Total liquor expenditures at the DDCA club over the last 11 years, for example, have exceeded the money spent by DDCA on cricket-related matters like coaching and the promotion of cricket.
 
How much do they drink at that club? How much can you drink? Alternatively, how is it possible for a cricket association to spend so little on cricket?
 
This is all by means of an introduction to what is ailing us. Why is talented Team India not performing well on the cricket field""that is the question. It seems forever since we played well, though it has only been a year.
 
Glenn McGrath, that straightforward fast-bowling mate, expressed child- like bewilderment when he landed in India at the time of the BCCI election!
 
There was more politics involved in a BCCI election than is possibly involved in choosing a beauty queen.

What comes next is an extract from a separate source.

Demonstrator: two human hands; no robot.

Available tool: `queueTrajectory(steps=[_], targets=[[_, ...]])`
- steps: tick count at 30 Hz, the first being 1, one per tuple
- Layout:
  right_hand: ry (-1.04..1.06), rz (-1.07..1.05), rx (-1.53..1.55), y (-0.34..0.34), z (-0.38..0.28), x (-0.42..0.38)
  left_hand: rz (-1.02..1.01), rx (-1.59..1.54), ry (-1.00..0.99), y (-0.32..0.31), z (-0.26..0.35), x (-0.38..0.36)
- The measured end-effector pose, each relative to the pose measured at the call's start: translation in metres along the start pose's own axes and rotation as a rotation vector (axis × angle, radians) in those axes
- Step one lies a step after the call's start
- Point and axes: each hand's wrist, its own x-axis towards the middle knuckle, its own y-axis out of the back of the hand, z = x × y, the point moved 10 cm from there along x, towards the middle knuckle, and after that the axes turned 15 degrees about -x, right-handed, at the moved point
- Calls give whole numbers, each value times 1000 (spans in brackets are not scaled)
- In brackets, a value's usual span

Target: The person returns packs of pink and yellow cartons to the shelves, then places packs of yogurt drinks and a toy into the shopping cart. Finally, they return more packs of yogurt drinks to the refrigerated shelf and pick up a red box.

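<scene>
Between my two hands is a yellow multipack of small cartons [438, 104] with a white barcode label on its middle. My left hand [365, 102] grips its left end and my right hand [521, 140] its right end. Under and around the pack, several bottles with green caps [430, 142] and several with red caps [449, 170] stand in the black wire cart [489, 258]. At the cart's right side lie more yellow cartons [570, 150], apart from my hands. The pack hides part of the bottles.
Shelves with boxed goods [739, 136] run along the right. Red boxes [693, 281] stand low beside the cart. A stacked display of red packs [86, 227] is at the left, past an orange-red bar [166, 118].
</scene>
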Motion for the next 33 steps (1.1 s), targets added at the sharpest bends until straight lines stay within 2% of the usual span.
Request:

Stop to think about it""do you know any corporate body whose chairman is elected? Selected by other experts (or family blood) yes; but elected, think about it!
 
But the Australians knew, and McGrath hinted as such, that politics would do Indian cricket in. If electoral fortunes are being jockeyed for, and financial fortunes possibly mislaid, then what can pawns do? They can worry about where their next meal is going to come from. Precisely.
 
Lot bigger things were (and always are) at stake when a BCCI election takes place than on the field of misfortunes of Indian cricket. If a child treads an awry path the parents instinctively try to advocate sense, but if the parents are busy leading skewed lives, the children seem lost as well.
 
Much as what seems to be happening with Team India and its parent. It is not the loss to Australia that is the cause of concern; rather it is the pathetic nature of the loss (even Hindu gods were not on the side of India""they conspired to rain on the one day at the office that could have gone well). The bottom line""was it just poor cricket or is it just poor cricket management?
 
To rephrase Shakespeare (Twelfth Night), if politics be the dope of all, play on. Or can you? Perhaps not. It used to be a British gentleman's game; we have Indianised it and made it exclusively a people institution""of the politicians, for the politicians and by the politicians.
 
But somehow, somewhere it is all too familiar. The BCCI is the microcosm that is India. Rahul Mehra has been running a quixotic battle against corruption, and feudalism, and yes even the BCCI; we wish him well, hope he succeeds, but how much can he change (Indian) nature?